The entire bridge is conductive...no need to scratch the finish off(the bottom is mostly unfinished also). I just screw the bridge down on top of the wire and its done.

Depends on the guitar of course but usually I run it through the pickup cavity because the angle is easier to drill. It is completely up to the builder and makes no difference in the end.


----------



## VSK Guitars (Jul 1, 2014)

Same here... no need to solder to the bridge. I usually go straight to the control cavity with a long 1/8" bit, but as was said it really doesn't matter.

After the bridge is installed I give a little tug to the wire to make sure it's not going anywhere, and then test the continuity before going any further...


----------



## DraggAmps (Jul 2, 2014)

Awesome, thanks for the tips guys. Much easier than I was thinking. I knew there was something I was missing.


----------



## JuliusJahn (Jul 2, 2014)

Also, use a 1/4 auger bit like this and a socket around it to protect your body.


----------



## VSK Guitars (Jul 2, 2014)

JuliusJahn said:


> Also, use a 1/4 auger bit like this and a socket around it to protect your body.



A 1/4" auger bit is overkill for a ground wire and kind of asking for trouble...
Pick up a 12" long 1/8" standard drill bit at any hardware store for about $8...
Easier to control and much safer for the guitar and you don't need to mess around with sockets or tubes...


----------



## JuliusJahn (Jul 2, 2014)

Swirltop said:


> A 1/4" auger bit is overkill for a ground wire and kind of asking for trouble...
> Pick up a 12" long 1/8" standard drill bit at any hardware store for about $8...
> Easier to control and much safer for the guitar and you don't need to mess around with sockets or tubes...
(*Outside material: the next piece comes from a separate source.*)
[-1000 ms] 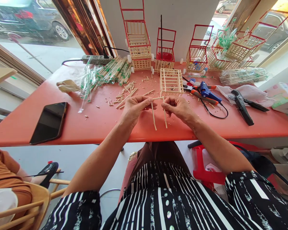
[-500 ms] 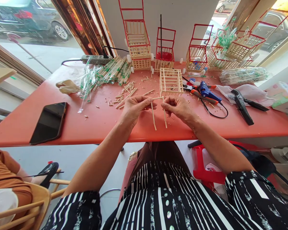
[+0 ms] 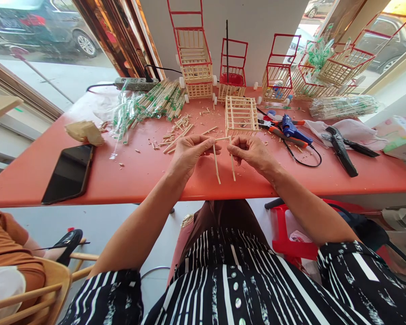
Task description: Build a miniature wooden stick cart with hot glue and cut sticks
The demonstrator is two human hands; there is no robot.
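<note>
Between my two hands, above the table's front edge, hangs a three-sided frame of thin wooden sticks (image 3: 217,168), its two longer legs pointing towards me. My left hand (image 3: 188,152) pinches its left corner with thumb and fingers. At the right corner, my right hand (image 3: 252,151) pinches the other leg near the joint. Just beyond the fingers stands a small slatted box of wooden sticks (image 3: 241,115). Cut stick pieces (image 3: 181,133) lie scattered behind my left hand.
On the orange table (image 3: 138,183) lie a phone (image 3: 68,173), a crumpled brown wrapper (image 3: 84,132), wrapped sticks (image 3: 159,101), a blue glue gun (image 3: 291,128), pliers (image 3: 287,136) and a black-handled tool (image 3: 341,151). Red-trimmed stick carts (image 3: 198,67) line the back. Someone sits at left.
The brown wrapper at the left has shifted left and towards me, against the phone's far end, uncovering some stick bits. My hands and the stick frame stay in place.
</note>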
I just use the 1/4 because I have it, and it does the job just fine. I just use it as well for going to each pickup and to the control cavity. I also don't have the local stores OP might, so I almost always go immediately to LeeV.


----------



## VSK Guitars (Jul 3, 2014)

JuliusJahn said:


> I just use the 1/4 because I have it, and it does the job just fine. I just use it as well for going to each pickup and to the control cavity. I also don't have the local stores OP might, so I almost always go immediately to LeeV.



I'm sure it works great for you, especially since you have experience with auger bits already. 
IMHO for someone new to the game standard drill bits in 12" lengths make a lot more sense than auger bits.
Auger bits can get away from you real fast if you're not used to them, standard bits go exactly where you point them.
Just a little less prone to wandering, and mucking up a nice guitar top for someone new to drilling holes in expensive wood


----------



## Pikka Bird (Jul 6, 2014)

You can make a simple drilling jig from a short piece of pvc tube with the same inside diameter as your drill, just cut off a wedge of the tube matching the angle you want your hole to be. Then you simply use a liberal slathering of masking tape to attach it onto the face of the guitar in line with where you want your hole to go, so it's jutting out and waiting for drill bit penetration. It's not a bomb-proof construction but it'll make a rather clean looking hole and prevent your drill from skidding across the surface when you start the hole.

Otherwise you'll wanna start vertically and then lean your drill into it when you know it's far enough in to have something to eat into.


----------